### DESCRIPTION OF THE TASK
Take the entries below and print, exactly, the stretch from the line containing "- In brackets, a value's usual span" through the line containing "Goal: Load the", both included.

### DATASET EXCERPTS
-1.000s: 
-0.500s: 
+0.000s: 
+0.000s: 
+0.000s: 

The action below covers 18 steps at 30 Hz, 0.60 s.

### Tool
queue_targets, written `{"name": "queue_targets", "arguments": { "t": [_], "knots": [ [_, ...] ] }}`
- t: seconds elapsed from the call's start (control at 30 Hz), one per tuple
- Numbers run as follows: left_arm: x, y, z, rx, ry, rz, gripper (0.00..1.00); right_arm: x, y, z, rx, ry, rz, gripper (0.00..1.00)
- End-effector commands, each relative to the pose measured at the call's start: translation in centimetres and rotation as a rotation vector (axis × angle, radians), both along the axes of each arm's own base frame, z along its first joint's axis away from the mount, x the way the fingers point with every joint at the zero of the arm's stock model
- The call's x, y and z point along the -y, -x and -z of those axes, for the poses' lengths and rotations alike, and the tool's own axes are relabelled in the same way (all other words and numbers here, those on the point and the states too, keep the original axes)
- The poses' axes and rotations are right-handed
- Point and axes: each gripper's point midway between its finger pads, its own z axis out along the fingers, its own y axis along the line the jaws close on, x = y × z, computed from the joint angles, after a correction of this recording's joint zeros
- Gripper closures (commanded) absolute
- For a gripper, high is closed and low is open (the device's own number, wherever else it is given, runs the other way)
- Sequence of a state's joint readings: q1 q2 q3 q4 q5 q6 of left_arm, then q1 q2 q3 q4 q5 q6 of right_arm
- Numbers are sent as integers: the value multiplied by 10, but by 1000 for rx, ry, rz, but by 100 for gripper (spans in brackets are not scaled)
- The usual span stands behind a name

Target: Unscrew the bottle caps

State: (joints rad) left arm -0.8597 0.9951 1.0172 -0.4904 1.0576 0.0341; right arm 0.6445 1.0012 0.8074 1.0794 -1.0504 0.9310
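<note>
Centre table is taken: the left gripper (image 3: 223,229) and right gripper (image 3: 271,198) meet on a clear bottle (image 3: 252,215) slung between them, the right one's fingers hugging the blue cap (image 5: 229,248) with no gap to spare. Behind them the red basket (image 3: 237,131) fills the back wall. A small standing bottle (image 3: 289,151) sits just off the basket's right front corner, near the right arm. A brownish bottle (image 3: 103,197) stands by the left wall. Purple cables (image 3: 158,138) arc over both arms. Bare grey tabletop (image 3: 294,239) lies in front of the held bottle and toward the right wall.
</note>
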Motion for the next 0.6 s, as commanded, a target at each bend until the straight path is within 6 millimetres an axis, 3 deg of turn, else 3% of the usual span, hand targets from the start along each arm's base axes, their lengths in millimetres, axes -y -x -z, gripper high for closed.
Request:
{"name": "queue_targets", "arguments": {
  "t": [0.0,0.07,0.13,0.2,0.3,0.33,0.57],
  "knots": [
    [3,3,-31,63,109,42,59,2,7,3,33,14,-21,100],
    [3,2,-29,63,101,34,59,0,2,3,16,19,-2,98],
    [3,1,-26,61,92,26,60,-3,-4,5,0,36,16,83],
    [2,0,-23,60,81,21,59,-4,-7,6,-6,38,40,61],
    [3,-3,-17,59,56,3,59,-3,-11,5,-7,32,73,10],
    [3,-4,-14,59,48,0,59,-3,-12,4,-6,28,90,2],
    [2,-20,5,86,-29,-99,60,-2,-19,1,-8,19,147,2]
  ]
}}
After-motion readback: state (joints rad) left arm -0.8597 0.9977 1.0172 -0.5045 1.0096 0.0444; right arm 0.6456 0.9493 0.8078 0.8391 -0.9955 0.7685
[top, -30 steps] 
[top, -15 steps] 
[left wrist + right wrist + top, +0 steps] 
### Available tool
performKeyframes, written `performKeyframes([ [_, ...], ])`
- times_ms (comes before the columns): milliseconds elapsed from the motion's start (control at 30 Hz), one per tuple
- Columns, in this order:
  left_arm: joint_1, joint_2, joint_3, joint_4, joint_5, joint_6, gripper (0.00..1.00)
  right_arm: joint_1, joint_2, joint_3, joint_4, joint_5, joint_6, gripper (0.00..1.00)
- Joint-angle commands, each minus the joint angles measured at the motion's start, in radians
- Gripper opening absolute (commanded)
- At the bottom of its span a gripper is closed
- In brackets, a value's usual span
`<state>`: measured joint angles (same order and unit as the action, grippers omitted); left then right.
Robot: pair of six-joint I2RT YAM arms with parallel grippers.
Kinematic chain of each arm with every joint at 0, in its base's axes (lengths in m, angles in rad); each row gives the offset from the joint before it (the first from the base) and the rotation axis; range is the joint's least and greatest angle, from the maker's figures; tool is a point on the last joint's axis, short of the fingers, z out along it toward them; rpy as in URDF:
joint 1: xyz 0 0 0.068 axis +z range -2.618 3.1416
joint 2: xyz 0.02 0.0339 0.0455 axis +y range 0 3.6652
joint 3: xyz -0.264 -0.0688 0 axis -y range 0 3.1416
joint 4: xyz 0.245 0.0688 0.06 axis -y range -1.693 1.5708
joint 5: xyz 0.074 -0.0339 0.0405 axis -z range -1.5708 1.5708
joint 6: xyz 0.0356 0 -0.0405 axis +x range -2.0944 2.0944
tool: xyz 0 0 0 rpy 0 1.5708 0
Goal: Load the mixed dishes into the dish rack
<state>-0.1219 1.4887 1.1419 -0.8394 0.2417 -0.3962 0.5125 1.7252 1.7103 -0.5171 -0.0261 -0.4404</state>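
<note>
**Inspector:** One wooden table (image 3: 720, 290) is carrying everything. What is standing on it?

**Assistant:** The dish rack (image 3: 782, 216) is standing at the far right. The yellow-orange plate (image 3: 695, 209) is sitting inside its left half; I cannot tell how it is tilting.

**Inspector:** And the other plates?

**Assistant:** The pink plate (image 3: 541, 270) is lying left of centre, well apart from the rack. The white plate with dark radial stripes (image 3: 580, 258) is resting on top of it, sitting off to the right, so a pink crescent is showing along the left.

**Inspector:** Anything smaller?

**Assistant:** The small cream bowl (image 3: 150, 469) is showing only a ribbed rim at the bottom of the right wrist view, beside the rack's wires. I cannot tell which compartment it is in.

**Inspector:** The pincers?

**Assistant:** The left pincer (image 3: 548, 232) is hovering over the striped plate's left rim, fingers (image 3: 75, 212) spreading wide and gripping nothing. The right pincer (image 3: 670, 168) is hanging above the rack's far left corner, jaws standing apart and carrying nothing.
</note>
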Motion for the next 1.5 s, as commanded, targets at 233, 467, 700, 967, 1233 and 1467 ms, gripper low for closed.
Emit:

### ANSWER BOX
- In brackets, a value's usual span
`<state>`: measured joint angles (same order and unit as the action, grippers omitted); left then right.
Robot: pair of six-joint I2RT YAM arms with parallel grippers.
Kinematic chain of each arm with every joint at 0, in its base's axes (lengths in m, angles in rad); each row gives the offset from the joint before it (the first from the base) and the rotation axis; range is the joint's least and greatest angle, from the maker's figures; tool is a point on the last joint's axis, short of the fingers, z out along it toward them; rpy as in URDF:
joint 1: xyz 0 0 0.068 axis +z range -2.618 3.1416
joint 2: xyz 0.02 0.0339 0.0455 axis +y range 0 3.6652
joint 3: xyz -0.264 -0.0688 0 axis -y range 0 3.1416
joint 4: xyz 0.245 0.0688 0.06 axis -y range -1.693 1.5708
joint 5: xyz 0.074 -0.0339 0.0405 axis -z range -1.5708 1.5708
joint 6: xyz 0.0356 0 -0.0405 axis +x range -2.0944 2.0944
tool: xyz 0 0 0 rpy 0 1.5708 0
Goal: Load the mixed dishes into the dish rack

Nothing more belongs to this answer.